In a given year, about 1.52 x 10^(10) pieces of first-class mail are delivered in the U.S. If each piece of mail carries a stamp costing $0.55, what is the total cost in dollars to deliver all the pieces? Write the answer in scientific notation, expressed to the exact decimal place. (1 point)

To find the total cost, we can multiply the number of pieces of mail by the cost per piece.

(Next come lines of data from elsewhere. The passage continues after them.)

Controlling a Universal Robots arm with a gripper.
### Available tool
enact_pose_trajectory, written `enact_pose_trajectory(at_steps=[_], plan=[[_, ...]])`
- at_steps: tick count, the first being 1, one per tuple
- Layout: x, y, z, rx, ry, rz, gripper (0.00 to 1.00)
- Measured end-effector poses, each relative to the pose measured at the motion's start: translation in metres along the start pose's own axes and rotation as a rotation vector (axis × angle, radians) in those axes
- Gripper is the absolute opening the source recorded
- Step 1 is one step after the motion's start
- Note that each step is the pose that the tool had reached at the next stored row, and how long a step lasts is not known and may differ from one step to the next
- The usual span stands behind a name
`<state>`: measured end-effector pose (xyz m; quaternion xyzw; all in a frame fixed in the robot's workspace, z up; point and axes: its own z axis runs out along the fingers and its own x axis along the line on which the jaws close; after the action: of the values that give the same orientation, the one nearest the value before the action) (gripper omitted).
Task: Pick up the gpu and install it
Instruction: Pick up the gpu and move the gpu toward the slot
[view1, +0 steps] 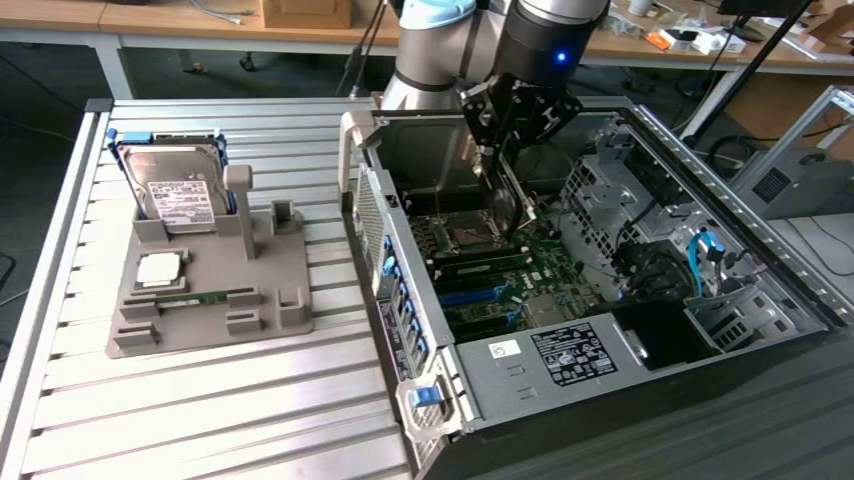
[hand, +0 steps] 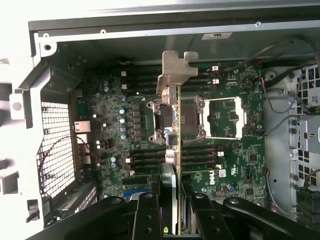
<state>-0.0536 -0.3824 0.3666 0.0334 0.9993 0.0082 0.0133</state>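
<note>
**Inside of the open computer case (view1: 380, 190), as seen from my remote desk.** The gripper (hand: 173, 202) hangs above the motherboard (hand: 120, 125). Its jaws are closed partway and clamp the two flat faces of the graphics card (hand: 173, 150). The card is held on edge above the motherboard, crossing over the processor socket (hand: 222, 117). Its silver bracket (hand: 176, 74) sits at the end farthest from the gripper.

**Step in hand.** I judge the pick-up done and the card now being carried to its place. It looks unseated, since I see no edge of it resting in a slot (though its underside is hidden from me).

**What seating calls for, in my judgement.** The card's contact edge must line up with one of the blue slots (view1: 470, 297) on the motherboard. The bracket must face the case's rear wall, and the card must stay square before any downward push.
</note>
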Motion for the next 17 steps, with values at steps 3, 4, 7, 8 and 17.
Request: enact_pose_trajectory(at_steps=[3,4,7,8,17], plan=[[-0.002,0.0000,0.0019,0.0004,0.0000,0.000,0.27],[-0.002,0.0001,0.0026,0.0007,0.0000,0.000,0.27],[-0.003,0.0001,0.0045,0.0014,-0.0001,0.000,0.27],[-0.004,0.0002,0.0053,0.0018,-0.0001,0.000,0.27],[-0.008,0.0003,0.0115,0.0045,-0.0003,0.000,0.27]])
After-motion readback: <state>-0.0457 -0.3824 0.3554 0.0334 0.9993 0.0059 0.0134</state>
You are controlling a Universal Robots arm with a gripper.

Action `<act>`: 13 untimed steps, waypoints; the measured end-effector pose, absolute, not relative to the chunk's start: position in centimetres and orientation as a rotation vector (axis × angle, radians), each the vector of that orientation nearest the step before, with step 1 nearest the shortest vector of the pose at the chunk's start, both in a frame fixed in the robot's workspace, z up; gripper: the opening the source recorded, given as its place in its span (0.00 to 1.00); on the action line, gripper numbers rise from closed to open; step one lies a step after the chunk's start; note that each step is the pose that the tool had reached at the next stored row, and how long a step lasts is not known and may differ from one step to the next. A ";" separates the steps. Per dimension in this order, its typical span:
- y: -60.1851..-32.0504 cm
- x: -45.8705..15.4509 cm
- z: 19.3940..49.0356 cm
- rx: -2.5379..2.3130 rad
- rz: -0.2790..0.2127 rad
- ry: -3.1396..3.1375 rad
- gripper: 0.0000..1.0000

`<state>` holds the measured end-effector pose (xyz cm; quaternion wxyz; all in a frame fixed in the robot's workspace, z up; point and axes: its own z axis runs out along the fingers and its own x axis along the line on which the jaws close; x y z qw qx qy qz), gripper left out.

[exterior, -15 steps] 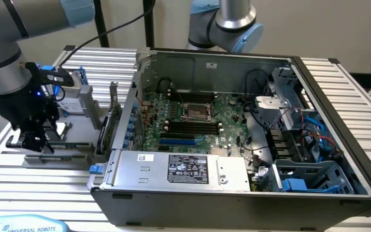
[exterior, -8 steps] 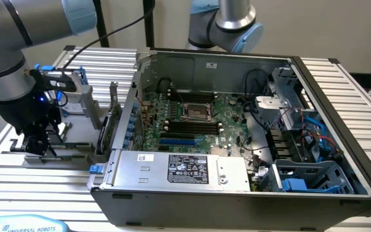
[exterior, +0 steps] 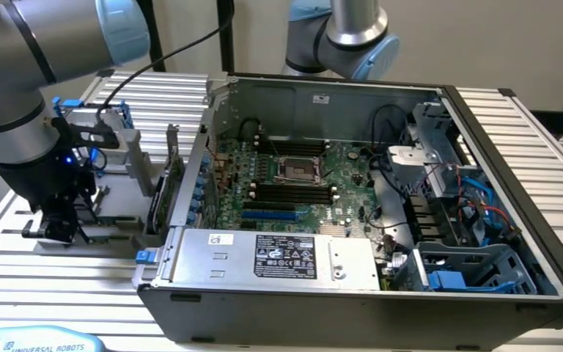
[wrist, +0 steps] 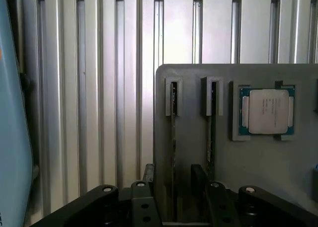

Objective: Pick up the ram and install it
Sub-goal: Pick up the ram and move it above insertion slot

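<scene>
Gripper (wrist: 174, 173) wide open, nothing held, a finger on either side of the ram (wrist: 174, 122). It stands on edge in the tray (wrist: 191, 132) (second stick (wrist: 212, 122) just beside), with its long axis running straight out from the wrist.

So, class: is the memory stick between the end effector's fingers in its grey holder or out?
In: the memory stick stands on edge in the grey holder's slot, the open end effector straddling it.
</scene>
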<state>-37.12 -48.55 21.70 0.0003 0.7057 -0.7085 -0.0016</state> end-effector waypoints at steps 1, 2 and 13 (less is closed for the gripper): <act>-48.6 -37.1 21.5 2.217 -0.005 -2.225 0.42; -48.6 -37.1 21.3 2.217 -0.005 -2.225 0.42; -48.7 -37.1 19.9 2.224 -0.024 -2.226 0.42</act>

Number of pieces of mail = 1.52 x 10^(10)
Cost per piece = $0.55

Total cost = (1.52 x 10^(10)) x ($0.55)

To multiply numbers in scientific notation, we multiply the coefficients and add the exponents:
Total cost = (1.52) x (0.55) x 10^(10)

Multiplying the coefficients:
Total cost = 0.836 x 10^(10)

In scientific notation, the coefficient is typically between 1 and 10, so we can rewrite 0.836 as 8.36 x 10^(-1). We will also adjust the exponent accordingly:
Total cost = 8.36 x 10^(-1) x 10^(10)

Adding the exponents:
Total cost = 8.36 x 10^(10-1)

Simplifying the exponent:
Total cost = 8.36 x 10^9

Therefore, the total cost in dollars to deliver all the pieces of mail is $8.36 x 10^9.